§ **ASSIGNMENT**:
Give the listing again in full, exactly as written.

§ **SOURCE DATA**:
↓

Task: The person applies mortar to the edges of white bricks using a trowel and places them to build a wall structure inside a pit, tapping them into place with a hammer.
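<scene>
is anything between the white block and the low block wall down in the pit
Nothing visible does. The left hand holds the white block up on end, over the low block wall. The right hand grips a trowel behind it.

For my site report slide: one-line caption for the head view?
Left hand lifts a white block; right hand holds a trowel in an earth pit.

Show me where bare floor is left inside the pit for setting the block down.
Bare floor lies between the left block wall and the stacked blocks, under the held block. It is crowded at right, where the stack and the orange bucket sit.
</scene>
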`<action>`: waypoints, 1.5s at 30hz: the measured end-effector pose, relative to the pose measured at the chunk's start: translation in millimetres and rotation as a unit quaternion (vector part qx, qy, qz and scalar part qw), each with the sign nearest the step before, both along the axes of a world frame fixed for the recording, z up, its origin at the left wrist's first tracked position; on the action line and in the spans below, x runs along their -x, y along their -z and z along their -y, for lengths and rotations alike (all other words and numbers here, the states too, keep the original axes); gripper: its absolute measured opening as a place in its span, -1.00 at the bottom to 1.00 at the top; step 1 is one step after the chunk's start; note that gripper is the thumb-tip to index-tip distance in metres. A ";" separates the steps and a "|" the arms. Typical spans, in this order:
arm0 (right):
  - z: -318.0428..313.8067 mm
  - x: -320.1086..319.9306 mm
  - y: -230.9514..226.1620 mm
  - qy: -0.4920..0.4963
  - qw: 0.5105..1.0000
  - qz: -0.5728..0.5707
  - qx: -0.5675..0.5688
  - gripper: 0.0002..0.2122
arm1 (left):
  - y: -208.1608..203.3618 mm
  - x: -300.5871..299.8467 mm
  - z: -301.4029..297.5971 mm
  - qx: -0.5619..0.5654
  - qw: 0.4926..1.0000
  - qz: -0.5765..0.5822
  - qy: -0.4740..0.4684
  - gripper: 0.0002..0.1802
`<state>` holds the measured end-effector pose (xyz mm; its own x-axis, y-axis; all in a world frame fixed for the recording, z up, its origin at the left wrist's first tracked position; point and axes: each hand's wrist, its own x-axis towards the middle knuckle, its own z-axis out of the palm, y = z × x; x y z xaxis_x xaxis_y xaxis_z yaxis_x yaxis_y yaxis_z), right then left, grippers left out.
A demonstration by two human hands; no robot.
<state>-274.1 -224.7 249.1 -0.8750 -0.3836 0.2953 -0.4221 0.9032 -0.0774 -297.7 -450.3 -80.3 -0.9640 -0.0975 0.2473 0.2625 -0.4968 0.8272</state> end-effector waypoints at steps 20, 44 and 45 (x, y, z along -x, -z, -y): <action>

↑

§ **RESULT OF THE TASK**:
Task: The person applies mortar to the edges of white bricks using a trowel and places them to build a wall structure inside a pit, tapping them into place with a hammer.
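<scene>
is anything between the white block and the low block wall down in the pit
Nothing visible does. The left hand holds the white block up on end, over the low block wall. The right hand grips a trowel behind it.

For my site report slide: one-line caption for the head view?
Left hand lifts a white block; right hand holds a trowel in an earth pit.

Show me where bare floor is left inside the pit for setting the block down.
Bare floor lies between the left block wall and the stacked blocks, under the held block. It is crowded at right, where the stack and the orange bucket sit.
</scene>
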`<action>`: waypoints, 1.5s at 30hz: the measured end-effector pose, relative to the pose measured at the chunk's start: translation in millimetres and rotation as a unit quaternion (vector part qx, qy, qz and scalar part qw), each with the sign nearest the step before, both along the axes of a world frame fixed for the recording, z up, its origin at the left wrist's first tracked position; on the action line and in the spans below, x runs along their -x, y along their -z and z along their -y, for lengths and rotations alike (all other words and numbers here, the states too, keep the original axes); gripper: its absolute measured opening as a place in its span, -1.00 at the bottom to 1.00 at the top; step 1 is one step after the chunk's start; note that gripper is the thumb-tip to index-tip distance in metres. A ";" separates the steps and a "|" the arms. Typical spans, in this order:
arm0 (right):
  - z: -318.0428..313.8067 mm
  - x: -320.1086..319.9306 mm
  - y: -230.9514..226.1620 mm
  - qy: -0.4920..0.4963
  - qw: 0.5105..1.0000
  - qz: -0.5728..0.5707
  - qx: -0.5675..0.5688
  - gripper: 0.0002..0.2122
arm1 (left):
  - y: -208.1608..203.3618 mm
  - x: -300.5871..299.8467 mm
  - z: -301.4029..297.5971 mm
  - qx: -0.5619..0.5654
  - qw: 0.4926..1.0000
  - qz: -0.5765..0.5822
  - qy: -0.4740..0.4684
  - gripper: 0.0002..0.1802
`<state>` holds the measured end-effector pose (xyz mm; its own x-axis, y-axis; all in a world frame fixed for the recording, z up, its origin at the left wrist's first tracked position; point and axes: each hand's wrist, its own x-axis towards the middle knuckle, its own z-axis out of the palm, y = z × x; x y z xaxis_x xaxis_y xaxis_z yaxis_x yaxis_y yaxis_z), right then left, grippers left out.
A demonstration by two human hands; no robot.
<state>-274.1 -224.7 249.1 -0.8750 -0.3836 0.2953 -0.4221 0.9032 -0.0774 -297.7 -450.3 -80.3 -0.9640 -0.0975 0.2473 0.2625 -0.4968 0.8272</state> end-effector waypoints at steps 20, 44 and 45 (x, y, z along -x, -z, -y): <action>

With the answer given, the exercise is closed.